Exercise brief
Search the records for "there". Report every line where it occurs.
#####
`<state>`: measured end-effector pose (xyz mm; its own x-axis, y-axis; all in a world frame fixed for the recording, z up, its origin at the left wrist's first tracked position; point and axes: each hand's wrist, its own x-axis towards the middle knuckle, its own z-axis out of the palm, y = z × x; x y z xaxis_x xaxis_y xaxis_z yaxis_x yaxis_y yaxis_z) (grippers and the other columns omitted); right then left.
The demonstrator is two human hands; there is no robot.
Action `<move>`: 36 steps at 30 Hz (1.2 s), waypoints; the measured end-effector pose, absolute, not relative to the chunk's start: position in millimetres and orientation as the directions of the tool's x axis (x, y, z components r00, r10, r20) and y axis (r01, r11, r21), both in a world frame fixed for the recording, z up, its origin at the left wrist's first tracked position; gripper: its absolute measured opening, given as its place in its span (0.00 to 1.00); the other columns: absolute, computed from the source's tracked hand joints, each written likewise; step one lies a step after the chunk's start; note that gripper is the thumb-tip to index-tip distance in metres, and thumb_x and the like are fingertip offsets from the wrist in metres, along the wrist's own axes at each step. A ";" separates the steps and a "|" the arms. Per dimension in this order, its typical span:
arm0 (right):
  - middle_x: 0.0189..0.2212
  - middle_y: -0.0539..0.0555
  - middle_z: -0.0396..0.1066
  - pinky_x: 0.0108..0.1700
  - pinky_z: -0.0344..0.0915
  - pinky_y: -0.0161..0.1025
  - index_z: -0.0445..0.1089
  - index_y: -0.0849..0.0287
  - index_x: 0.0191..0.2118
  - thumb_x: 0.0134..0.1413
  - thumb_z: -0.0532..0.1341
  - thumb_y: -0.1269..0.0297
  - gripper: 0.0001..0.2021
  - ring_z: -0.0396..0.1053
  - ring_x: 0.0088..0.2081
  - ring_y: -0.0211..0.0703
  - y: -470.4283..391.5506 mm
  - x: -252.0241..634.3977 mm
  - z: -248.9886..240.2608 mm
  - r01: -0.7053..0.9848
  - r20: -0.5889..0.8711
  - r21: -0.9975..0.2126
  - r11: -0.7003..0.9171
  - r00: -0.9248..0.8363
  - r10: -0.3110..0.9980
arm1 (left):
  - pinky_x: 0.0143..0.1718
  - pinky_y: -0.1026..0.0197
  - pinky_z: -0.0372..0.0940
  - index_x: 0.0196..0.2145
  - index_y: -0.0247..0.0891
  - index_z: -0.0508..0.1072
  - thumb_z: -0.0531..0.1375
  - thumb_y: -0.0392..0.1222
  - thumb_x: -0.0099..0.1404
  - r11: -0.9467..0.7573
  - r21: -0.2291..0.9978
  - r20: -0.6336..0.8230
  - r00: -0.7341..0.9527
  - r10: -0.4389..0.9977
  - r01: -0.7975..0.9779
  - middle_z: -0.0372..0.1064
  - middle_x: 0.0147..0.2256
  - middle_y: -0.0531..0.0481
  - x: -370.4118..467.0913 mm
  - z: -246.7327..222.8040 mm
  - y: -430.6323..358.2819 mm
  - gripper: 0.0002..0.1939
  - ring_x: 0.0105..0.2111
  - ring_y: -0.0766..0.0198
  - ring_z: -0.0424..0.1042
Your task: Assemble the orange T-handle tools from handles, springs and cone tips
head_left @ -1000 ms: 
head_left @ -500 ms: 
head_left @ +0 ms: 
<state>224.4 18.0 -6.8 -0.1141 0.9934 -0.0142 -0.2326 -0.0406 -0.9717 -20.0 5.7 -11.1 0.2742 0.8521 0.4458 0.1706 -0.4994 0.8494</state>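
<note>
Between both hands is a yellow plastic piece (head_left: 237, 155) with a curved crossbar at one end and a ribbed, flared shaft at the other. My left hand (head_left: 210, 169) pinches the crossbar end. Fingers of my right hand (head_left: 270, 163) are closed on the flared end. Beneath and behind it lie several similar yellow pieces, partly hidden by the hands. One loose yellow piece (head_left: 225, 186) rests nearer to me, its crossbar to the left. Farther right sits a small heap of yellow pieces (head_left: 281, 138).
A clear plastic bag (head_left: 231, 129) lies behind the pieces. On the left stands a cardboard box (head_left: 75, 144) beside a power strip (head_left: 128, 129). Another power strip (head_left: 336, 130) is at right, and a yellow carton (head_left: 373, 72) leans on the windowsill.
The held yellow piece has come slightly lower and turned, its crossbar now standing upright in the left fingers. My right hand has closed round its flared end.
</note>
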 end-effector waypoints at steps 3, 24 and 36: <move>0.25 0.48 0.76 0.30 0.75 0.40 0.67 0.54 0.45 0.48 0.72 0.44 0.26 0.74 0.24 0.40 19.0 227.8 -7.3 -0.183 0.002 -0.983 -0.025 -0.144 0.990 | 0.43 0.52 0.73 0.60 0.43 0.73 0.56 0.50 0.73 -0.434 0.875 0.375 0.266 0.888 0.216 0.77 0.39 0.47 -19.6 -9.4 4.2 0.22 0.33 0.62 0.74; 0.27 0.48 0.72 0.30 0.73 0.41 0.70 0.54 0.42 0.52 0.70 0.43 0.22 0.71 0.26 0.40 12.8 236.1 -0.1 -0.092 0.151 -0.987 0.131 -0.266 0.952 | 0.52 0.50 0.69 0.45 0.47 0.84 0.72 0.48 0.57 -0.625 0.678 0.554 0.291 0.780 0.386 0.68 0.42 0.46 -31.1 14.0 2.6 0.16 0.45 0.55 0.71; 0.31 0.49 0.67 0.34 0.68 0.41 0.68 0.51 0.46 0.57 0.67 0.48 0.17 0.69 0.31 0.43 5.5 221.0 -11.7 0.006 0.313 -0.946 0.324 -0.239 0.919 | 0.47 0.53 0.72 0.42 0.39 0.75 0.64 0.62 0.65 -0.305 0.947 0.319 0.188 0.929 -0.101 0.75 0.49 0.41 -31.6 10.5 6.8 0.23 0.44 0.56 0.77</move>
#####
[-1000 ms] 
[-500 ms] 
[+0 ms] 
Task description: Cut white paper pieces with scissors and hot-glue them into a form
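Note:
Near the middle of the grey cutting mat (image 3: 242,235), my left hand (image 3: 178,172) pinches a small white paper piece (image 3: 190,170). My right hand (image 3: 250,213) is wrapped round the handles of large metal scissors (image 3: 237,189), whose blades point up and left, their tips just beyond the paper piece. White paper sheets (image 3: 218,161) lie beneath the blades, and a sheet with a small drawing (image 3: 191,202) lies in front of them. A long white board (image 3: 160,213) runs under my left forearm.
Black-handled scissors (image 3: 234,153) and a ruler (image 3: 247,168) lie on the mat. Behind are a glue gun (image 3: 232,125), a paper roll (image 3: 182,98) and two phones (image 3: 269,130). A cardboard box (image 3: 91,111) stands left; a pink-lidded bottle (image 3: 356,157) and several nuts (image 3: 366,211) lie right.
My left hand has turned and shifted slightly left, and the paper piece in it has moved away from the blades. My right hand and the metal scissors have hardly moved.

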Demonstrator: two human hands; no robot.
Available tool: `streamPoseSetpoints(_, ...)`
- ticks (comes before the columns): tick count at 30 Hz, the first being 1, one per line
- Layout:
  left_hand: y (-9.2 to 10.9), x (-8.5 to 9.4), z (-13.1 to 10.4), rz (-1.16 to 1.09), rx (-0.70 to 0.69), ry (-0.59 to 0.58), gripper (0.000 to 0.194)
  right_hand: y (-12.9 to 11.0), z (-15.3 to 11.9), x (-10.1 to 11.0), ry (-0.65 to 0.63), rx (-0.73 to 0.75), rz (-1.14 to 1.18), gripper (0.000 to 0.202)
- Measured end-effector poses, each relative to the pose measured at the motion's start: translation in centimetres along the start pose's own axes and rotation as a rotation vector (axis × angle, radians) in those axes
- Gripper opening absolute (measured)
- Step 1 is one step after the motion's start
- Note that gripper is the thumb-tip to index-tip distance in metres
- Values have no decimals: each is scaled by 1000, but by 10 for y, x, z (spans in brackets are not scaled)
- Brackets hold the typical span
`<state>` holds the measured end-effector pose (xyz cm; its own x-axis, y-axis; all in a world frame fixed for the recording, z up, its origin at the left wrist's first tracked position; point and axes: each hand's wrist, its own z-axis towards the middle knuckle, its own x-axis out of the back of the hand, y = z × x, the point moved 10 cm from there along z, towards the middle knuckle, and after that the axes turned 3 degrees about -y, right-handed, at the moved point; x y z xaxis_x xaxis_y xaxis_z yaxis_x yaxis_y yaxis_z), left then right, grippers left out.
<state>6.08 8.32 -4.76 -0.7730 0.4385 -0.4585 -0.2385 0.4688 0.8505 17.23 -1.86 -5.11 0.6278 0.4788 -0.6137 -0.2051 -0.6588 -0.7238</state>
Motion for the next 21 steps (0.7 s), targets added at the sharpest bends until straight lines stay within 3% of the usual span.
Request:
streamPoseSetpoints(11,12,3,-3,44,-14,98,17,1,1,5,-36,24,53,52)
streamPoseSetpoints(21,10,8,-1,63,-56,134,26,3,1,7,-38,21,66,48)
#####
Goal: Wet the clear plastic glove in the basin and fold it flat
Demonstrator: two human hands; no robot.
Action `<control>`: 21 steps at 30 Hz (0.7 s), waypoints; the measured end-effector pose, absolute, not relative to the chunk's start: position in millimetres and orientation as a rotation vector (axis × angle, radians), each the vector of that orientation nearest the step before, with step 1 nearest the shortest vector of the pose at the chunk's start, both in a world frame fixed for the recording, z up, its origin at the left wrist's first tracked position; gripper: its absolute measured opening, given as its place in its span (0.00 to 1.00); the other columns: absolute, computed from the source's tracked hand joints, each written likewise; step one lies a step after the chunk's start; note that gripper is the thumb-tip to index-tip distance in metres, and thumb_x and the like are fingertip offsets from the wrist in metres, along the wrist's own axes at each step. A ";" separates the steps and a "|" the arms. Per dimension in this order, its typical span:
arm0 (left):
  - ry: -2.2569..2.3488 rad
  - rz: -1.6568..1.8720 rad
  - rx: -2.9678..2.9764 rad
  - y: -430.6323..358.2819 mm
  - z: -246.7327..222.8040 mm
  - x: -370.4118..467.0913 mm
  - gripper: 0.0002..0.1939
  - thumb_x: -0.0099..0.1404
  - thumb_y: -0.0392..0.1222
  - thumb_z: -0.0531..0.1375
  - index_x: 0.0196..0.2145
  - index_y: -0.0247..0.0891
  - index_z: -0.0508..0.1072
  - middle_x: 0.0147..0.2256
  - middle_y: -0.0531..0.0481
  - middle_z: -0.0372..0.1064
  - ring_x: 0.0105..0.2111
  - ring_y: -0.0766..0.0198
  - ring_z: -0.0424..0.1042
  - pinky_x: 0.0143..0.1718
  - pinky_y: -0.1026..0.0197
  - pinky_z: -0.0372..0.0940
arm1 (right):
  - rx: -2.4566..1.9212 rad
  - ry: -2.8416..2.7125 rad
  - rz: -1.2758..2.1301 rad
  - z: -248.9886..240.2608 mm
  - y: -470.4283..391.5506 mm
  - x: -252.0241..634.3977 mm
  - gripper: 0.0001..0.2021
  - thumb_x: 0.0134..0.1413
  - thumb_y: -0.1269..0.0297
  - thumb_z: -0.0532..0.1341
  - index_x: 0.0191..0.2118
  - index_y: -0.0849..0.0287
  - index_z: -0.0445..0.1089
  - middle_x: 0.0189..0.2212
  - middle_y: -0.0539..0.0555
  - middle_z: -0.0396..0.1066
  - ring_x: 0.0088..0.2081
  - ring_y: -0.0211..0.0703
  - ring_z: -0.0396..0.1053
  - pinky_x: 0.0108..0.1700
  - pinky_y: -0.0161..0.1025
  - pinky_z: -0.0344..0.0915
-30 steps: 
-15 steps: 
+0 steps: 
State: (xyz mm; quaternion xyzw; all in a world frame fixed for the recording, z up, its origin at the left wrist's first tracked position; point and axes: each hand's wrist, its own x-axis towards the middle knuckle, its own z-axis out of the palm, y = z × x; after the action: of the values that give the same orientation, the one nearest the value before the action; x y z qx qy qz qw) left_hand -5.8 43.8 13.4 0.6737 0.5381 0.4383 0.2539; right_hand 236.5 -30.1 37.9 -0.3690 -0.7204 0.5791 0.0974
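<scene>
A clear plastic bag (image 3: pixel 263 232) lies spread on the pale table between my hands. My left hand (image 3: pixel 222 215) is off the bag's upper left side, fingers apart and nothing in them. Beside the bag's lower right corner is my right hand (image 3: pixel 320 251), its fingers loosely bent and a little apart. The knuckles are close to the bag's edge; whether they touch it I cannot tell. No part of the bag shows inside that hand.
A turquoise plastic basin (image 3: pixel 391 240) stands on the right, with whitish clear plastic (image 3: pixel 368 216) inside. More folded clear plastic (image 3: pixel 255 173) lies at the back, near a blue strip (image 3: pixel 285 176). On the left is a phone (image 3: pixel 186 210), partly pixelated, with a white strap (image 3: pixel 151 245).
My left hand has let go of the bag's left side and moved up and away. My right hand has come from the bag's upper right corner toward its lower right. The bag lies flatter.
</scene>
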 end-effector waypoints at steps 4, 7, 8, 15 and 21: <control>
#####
Problem solution
The demonstrator is two human hands; there is no robot.
`<state>` holds the measured end-effector pose (xyz cm; its own x-axis, y-axis; all in a world frame fixed for the recording, z up, its origin at the left wrist's first tracked position; point and axes: each hand's wrist, its own z-axis towards the middle knuckle, its own x-axis out of the back of the hand, y = z × x, the point moved 10 cm from there along z, towards the middle knuckle, and after that the axes turned 3 degrees about -y, right-handed, at the moved point; x y z xaxis_x xaxis_y xaxis_z yaxis_x yaxis_y yaxis_z), left then right, grippers left out.

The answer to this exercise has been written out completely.